Richard Pollock reports for the Daily Caller on a questionable contract issued by the federal government to a company tied to an Obama administration employee.

Health and Human Services (HHS) Secretary Sylvia Burwell awarded a rarely used open-ended sole-source contract to a firm whose corporate owners were embroiled in a $400 million fraudulent medical data scheme that cheated doctors and consumers, according to a Daily Caller News Foundation investigation.

The company Burwell selected is Optum Labs, which is part of United Health Group’s Optum subsidiary.
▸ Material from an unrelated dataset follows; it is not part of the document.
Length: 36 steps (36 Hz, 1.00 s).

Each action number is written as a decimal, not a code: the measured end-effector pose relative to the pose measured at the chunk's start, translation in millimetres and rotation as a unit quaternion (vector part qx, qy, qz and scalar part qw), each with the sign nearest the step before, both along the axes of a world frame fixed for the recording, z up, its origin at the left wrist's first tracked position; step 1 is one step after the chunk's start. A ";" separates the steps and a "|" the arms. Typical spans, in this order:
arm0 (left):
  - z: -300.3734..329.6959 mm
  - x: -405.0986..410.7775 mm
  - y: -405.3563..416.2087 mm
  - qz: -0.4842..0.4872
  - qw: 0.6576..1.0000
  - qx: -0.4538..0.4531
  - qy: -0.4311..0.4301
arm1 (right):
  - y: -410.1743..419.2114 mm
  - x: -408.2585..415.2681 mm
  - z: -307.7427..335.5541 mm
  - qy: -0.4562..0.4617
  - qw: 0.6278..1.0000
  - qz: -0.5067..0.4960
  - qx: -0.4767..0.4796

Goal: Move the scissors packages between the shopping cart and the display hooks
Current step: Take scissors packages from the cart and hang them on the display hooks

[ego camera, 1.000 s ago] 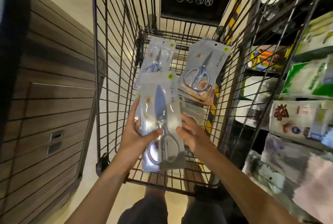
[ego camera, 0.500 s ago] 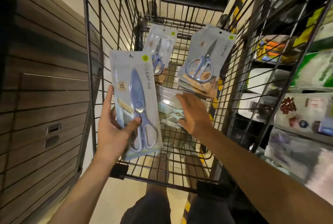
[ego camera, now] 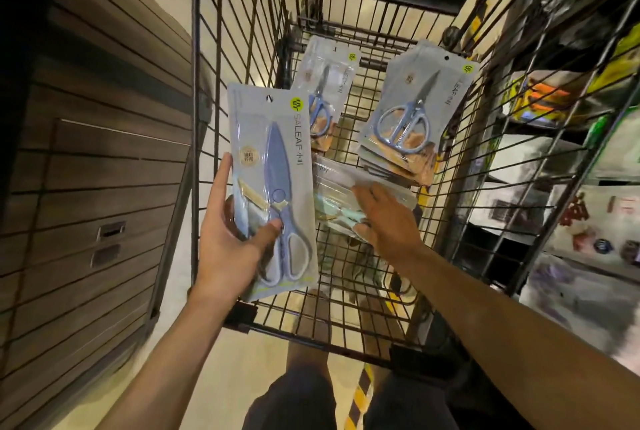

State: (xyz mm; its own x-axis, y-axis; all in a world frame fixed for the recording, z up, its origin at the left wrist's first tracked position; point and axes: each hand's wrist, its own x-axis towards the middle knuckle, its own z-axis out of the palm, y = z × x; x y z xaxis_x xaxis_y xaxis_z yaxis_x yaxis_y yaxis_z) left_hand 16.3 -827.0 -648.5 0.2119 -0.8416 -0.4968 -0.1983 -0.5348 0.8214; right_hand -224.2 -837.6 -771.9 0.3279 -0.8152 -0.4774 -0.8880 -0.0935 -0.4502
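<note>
My left hand (ego camera: pixel 228 249) grips a pale blue scissors package (ego camera: pixel 273 187), held upright over the near left corner of the black wire shopping cart (ego camera: pixel 329 312). The thumb lies across its front, the fingers are behind it. My right hand (ego camera: pixel 388 218) rests, fingers spread, on a clear package with mint-handled scissors (ego camera: pixel 341 201) lying in the cart. A stack of several packages with blue-handled scissors (ego camera: pixel 412 118) leans at the cart's right side. One more package (ego camera: pixel 325 97) leans at the far end.
A brown slatted wall panel (ego camera: pixel 86 170) runs along the left. Shelves with packaged goods (ego camera: pixel 571 170) stand to the right behind the cart's wire side. My legs in dark shorts (ego camera: pixel 294 398) show below the cart's near rim.
My left hand has lifted the blue package up and to the left. My right hand has let go of it and reached down onto the clear package in the cart.
</note>
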 end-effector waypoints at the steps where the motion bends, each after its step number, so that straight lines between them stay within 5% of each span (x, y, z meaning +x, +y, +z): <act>1: 1.7 -0.8 0.7 0.000 1.000 0.000 -0.001 | 0.4 -1.0 1.6 -0.012 1.000 0.000 0.014; 7: 14.9 -4.6 2.0 0.003 1.000 0.000 0.004 | 0.2 -3.6 19.0 -0.038 0.995 -0.015 0.089; 18: 100.9 -7.2 -14.4 -0.031 0.998 -0.054 0.012 | 12.9 -20.7 140.2 -0.238 0.904 -0.304 0.183; 27: 187.6 -2.4 -31.5 -0.117 0.988 -0.091 0.036 | 41.3 -34.4 256.7 -0.305 0.844 -0.440 0.039; 36: 252.7 -13.2 -19.3 -0.199 0.969 -0.134 0.061 | 106.3 -40.8 342.1 -0.387 0.738 -0.541 -0.107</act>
State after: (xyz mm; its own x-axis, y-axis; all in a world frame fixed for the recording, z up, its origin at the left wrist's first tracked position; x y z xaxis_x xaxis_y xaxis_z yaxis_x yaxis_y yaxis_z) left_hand 3.0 -846.3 -395.8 -0.2027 -0.9466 -0.2509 -0.2385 -0.2008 0.9502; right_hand -264.9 -731.3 -429.8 -0.4648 -0.8295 -0.3098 0.0216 0.3392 -0.9405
Andrew Slavitt, President Barack Obama’s nominee to head HHS’s Centers for Medicare and Medicaid Services (CMS), was formerly a top Optum executive at the time of the fraudulent database involved in the scheme. The database enabled insurers to pay dramatically lower reimbursements to doctors and patients for out-of-network care.

Optum and United Health Groups settled the landmark fraud case with then-New York Attorney General Mario Cuomo in 2009 and paid out a record $400 million. Optum Labs – which is one of nation’s largest medical data analytics companies – was not a party to the settlement.

Under the contract, Optum Labs will provide HHS with 160 million administrative claim records it accumulated over 20 years and 40 to 50 million electronic medical records it collected over the last seven years, according to Optum Lab spokesman Jeffrey Smith. Some of the records to be given to HHS are part of the database involved in the 2009 settlement, Smith says.

Cuomo – now New York’s Democratic governor – said at the time of the settlement that Optum and United Health Group had “ripped off patients” by rigging out-of-network reimbursements to providers and consumers. “Too many people have been hurt,” he said.